4. Validation and Fault Tolerance
Automated validation and correction are critical components:
- Data Standardization Validation: Scripts are executed in sandboxed Python environments. Errors are trapped and fed into prompt memory, allowing the LLM agent to attempt corrections without user intervention, achieving "iterative robustness" (Qi et al., 2024).
- Patch Approval (Static Analysis Repair): Three-step validation enforces patch correctness. Only patches that build, suppress the initial warning (with no new warnings), and pass all tests are deemed plausible (Joos et al., 15 Sep 2025).
| Framework | Validation Mechanism | Automation Loop |
|---|---|---|
| Dataprep.Clean | Script execution with error trapping and recursion | End-to-end hands-free |
| CodeCureAgent | Build → Static analysis → Test suite (three-step approval) | Iterative cycles |
This design both maximizes automation and supports fault-tolerance, reducing required user expertise.
5. Performance and Evaluation
CleanAgent frameworks prioritize complexity reduction and hands-free, reliable operation:
- Data Standardization: Users perform standardization with a single API invocation per column type rather than hundreds of lines of manual cleaning logic. "Hands-free operation" is achieved: the user uploads input and requirements, and the agent orchestrates all downstream tasks (Qi et al., 2024).

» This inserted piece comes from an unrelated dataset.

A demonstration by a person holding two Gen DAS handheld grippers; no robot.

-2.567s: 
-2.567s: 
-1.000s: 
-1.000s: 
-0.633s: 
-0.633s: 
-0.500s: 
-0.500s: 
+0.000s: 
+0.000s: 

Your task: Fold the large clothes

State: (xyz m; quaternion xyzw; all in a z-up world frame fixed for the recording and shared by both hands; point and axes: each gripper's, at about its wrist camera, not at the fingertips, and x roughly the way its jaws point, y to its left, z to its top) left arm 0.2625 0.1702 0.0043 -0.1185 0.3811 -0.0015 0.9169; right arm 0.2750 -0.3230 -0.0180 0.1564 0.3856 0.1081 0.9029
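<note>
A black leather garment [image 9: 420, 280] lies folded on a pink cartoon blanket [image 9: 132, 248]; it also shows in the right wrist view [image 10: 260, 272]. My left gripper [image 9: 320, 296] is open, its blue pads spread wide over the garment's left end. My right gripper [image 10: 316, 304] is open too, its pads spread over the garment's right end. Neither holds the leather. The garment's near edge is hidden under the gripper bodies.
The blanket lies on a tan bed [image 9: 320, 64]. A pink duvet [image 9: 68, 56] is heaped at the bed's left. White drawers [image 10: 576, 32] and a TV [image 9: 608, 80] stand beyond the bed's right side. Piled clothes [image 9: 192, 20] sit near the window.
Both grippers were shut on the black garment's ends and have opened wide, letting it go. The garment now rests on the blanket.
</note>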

- Code Cleaning (CodeCureAgent): On a dataset of 1,000 SonarQube warnings (291 distinct rules, 106 projects), the framework generated fixes for 100%, with 96.8% plausible fixes. Manual inspection measured 91.8% correct classification and 86.3% correct fixes on a stratified subset (Joos et al., 15 Sep 2025). End-to-end average runtime was 4.4 minutes per warning, with an effective LLM cost averaging 2.9 cents per warning.
Comparative evaluations:
- CodeCureAgent surpassed Sorald in plausible-fix rate (+30.7 percentage points) and CORE (+29.2 pp) (Joos et al., 15 Sep 2025).
- Inferred: The agentic iterative validation loop enables superior autonomy and reliability in large, real-world codebases or datasets.

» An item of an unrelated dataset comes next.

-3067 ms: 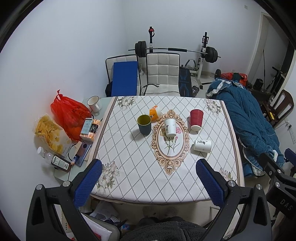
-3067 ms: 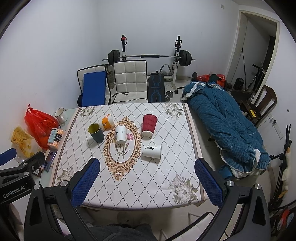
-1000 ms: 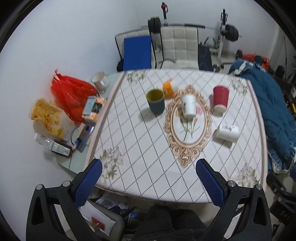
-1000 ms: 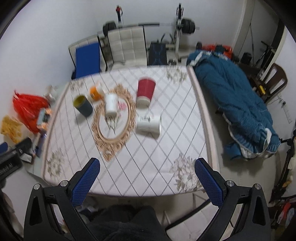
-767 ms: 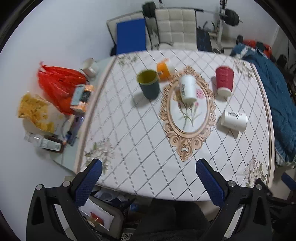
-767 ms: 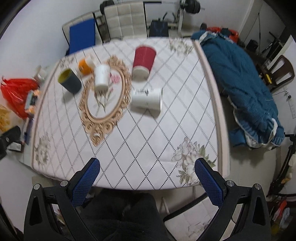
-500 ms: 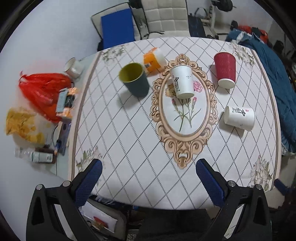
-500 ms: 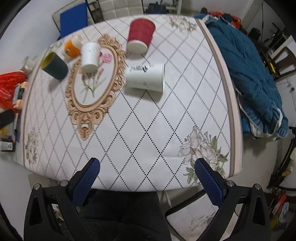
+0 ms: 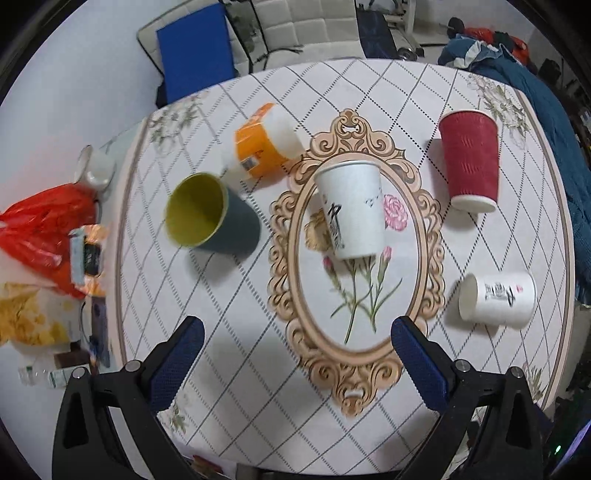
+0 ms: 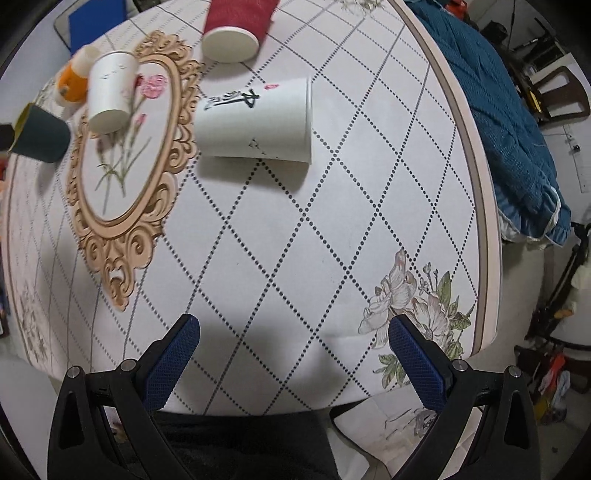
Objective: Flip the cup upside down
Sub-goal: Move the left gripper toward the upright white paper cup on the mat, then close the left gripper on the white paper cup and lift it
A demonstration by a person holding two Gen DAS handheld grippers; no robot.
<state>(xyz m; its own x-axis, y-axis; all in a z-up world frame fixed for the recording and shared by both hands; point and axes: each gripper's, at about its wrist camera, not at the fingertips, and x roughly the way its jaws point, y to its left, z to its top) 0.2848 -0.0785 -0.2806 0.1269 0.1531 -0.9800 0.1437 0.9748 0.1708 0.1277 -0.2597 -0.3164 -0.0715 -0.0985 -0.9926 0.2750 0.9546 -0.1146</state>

6. Web-Based and User Interaction Layer
A web-application interface facilitates integration and user accessibility:
- Frontend: Users upload datasets, view metadata, and trigger agentic cleaning.
- Backend: A microservice architecture mediates LLM agent interactions, script/code execution, and result streaming.
- Observability: Intermediate "thoughts" of the agents are streamed to the UI, allowing transparent monitoring (as implemented in the CleanAgent demo) (Qi et al., 2024).
The integration of web applications demonstrates system practicality beyond standalone scripts or libraries.
7. Context and Applications
CleanAgent frameworks are representative architectures for fully automated, LLM-driven cleaning tasks across domains:
- Software Engineering: Agentic repair and suppression pipelines for static-analysis warnings, with applicability to CI/CD workflows (Joos et al., 15 Sep 2025).
- Data Science: Automated, declarative data standardization pipelines, enabling scalable, code-light data cleaning (Qi et al., 2024).
The modular separation—classification/annotation, plan/sense-plan-act, repair/execution, and validation—provides a blueprint for extending the CleanAgent paradigm to new languages, data modalities, or forms of automated reasoning.
A plausible implication is that as LLM capabilities and tool integration mature, CleanAgent-style architectures could become baseline infrastructure for a wide class of program repair, data wrangling, and automated quality assurance pipelines.